→ PROMPT:
Every line of the entries below from the one containing "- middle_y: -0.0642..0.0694" to the one containing "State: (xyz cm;", both ends included, must be written out exactly. No other line belongs in the answer.

....

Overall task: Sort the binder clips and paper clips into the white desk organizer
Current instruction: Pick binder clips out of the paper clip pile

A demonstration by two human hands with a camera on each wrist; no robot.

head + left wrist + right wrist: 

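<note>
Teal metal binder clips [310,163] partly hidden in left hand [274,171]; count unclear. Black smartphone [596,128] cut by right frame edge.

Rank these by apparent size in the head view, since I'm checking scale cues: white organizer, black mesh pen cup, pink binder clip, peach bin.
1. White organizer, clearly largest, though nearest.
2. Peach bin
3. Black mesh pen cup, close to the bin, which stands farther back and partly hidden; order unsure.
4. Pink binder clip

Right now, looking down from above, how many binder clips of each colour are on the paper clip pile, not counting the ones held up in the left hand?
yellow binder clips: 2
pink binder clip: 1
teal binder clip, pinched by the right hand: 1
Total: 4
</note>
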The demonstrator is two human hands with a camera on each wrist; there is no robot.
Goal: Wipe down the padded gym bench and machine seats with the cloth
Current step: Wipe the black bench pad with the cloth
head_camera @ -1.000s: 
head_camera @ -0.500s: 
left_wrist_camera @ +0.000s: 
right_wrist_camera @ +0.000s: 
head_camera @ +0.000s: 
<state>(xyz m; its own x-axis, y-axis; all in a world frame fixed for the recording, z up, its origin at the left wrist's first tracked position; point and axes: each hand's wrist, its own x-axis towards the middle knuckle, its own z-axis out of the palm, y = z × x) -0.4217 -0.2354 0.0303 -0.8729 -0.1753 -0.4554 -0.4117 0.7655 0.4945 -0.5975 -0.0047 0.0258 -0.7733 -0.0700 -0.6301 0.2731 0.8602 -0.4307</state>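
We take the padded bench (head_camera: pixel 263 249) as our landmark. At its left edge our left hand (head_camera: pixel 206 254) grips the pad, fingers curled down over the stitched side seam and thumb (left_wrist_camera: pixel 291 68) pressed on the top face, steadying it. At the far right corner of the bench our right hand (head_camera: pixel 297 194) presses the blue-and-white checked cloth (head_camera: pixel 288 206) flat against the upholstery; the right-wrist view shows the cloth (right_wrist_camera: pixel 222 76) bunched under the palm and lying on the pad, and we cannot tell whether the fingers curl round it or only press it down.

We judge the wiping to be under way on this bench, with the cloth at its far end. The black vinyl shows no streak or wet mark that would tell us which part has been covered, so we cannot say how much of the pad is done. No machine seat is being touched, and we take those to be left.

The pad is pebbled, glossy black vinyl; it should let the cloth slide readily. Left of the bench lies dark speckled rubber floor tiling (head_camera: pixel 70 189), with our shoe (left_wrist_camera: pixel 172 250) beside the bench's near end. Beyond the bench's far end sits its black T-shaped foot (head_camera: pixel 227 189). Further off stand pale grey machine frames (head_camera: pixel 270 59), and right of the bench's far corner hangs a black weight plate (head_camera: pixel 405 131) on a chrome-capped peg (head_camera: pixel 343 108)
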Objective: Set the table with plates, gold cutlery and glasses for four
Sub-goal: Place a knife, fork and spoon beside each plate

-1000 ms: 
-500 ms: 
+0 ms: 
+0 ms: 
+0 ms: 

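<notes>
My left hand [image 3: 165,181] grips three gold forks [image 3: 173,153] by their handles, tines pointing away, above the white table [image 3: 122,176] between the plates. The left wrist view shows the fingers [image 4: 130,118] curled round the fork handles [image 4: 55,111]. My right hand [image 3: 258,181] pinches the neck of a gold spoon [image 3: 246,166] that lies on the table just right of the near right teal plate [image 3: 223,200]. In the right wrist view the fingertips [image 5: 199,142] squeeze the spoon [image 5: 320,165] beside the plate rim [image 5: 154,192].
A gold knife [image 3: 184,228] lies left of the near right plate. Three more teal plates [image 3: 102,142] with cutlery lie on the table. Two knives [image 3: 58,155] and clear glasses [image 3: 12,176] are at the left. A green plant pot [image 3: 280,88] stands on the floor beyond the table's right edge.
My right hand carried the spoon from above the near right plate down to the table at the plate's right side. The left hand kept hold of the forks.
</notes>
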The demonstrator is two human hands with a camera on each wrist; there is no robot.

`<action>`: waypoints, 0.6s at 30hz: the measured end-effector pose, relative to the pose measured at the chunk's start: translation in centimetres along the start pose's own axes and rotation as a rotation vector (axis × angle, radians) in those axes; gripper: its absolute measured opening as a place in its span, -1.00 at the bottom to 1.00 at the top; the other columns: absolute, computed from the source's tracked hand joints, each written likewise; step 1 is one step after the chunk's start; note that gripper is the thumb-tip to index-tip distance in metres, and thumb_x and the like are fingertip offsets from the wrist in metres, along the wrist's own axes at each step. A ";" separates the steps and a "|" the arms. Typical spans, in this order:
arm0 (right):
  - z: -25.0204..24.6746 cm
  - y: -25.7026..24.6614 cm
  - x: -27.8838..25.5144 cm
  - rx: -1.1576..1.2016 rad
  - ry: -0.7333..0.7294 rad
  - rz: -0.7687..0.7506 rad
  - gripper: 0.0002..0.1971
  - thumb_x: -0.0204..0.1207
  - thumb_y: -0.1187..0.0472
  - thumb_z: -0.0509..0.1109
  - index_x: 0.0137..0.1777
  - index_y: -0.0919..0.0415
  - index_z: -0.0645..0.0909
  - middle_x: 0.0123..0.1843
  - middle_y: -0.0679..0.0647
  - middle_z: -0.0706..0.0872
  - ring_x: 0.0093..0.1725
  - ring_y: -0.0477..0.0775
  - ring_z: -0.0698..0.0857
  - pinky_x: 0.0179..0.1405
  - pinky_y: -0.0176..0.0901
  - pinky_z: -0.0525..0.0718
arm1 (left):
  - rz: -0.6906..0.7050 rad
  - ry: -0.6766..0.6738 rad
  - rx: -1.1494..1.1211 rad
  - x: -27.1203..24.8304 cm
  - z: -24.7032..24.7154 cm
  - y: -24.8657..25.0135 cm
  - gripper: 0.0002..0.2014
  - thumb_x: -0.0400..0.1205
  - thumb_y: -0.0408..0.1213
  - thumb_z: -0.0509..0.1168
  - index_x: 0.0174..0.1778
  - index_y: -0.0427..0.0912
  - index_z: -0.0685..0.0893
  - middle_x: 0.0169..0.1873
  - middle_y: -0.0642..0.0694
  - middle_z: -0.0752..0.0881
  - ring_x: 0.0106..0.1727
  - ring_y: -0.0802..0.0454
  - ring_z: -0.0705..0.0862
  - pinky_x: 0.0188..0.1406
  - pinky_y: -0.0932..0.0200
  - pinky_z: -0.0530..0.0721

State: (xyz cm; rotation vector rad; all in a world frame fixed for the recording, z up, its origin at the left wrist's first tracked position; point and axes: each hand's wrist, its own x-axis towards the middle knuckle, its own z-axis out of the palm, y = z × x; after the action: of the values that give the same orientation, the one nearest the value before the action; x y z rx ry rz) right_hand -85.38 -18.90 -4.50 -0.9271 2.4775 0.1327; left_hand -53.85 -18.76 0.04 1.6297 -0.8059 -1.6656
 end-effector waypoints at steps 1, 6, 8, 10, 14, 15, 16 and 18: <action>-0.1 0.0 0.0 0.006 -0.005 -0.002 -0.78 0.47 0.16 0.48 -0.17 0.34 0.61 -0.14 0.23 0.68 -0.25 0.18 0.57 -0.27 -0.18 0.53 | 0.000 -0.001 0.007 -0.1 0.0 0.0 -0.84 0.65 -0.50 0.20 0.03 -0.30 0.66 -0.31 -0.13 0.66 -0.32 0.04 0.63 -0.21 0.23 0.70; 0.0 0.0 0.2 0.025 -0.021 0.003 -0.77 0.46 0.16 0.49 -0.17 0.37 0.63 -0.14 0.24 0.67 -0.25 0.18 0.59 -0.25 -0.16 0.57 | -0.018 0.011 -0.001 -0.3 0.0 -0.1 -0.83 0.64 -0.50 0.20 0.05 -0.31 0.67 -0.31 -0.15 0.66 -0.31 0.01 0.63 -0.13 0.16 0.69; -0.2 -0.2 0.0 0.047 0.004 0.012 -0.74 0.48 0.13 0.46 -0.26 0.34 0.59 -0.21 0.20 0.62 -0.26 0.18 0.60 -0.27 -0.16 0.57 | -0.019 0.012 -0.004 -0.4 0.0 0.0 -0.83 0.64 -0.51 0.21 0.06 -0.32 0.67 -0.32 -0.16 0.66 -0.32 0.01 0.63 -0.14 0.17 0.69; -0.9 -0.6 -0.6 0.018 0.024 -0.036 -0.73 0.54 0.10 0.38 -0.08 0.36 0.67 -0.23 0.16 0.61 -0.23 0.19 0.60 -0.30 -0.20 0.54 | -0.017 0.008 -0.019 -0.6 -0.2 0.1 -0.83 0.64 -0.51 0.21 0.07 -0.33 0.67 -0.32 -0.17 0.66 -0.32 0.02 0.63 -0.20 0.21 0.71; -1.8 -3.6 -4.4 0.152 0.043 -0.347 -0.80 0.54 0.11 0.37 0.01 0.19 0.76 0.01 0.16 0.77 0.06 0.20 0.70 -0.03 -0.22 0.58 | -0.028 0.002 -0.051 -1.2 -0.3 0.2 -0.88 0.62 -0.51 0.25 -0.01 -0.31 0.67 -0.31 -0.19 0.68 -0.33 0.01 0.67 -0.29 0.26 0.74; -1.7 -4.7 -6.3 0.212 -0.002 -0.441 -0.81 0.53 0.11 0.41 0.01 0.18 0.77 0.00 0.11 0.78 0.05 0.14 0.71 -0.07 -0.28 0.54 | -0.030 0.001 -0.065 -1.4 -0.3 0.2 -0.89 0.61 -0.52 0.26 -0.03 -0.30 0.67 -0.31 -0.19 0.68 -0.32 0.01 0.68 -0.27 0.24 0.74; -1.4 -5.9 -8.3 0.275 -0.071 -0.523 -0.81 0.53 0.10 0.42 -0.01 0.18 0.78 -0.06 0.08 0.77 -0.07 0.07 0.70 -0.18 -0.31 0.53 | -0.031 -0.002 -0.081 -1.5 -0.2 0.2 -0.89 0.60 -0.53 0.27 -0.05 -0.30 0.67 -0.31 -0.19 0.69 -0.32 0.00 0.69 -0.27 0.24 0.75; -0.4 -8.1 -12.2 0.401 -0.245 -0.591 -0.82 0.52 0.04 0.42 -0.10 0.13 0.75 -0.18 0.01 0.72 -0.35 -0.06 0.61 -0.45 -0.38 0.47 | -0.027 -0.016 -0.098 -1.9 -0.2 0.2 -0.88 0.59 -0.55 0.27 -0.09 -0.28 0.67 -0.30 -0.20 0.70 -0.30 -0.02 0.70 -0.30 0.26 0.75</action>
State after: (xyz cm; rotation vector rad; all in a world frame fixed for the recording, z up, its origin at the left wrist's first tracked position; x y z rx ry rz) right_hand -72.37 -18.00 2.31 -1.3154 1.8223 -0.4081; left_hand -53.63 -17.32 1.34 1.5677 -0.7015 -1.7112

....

→ ANSWER SECTION:
  - middle_y: -0.0642..0.0694
  - middle_z: -0.0752..0.0881
  - ring_x: 0.0106..0.1727
  - ring_y: -0.0802..0.0454
  - ring_z: -0.0705..0.0862
  - pinky_x: 0.0188..0.1406
  - pinky_y: -0.0932..0.0200
  - pinky_z: -0.0530..0.0721

State: (xyz cm; rotation vector rad; all in a world frame fixed for the recording, z up, its origin at the left wrist's first tracked position; point and axes: each hand's wrist, its own x-axis towards the middle knuckle, its own z-axis out of the palm, y = z × x; after the action: of the values that give the same orientation, the one nearest the value before the action; x y z rx ry rz) right_hand -85.38 -18.90 -4.50 -0.9271 2.4775 0.1327; left_hand -53.85 -18.76 0.04 1.6297 -0.8059 -1.6656

Work on the exercise is now finished.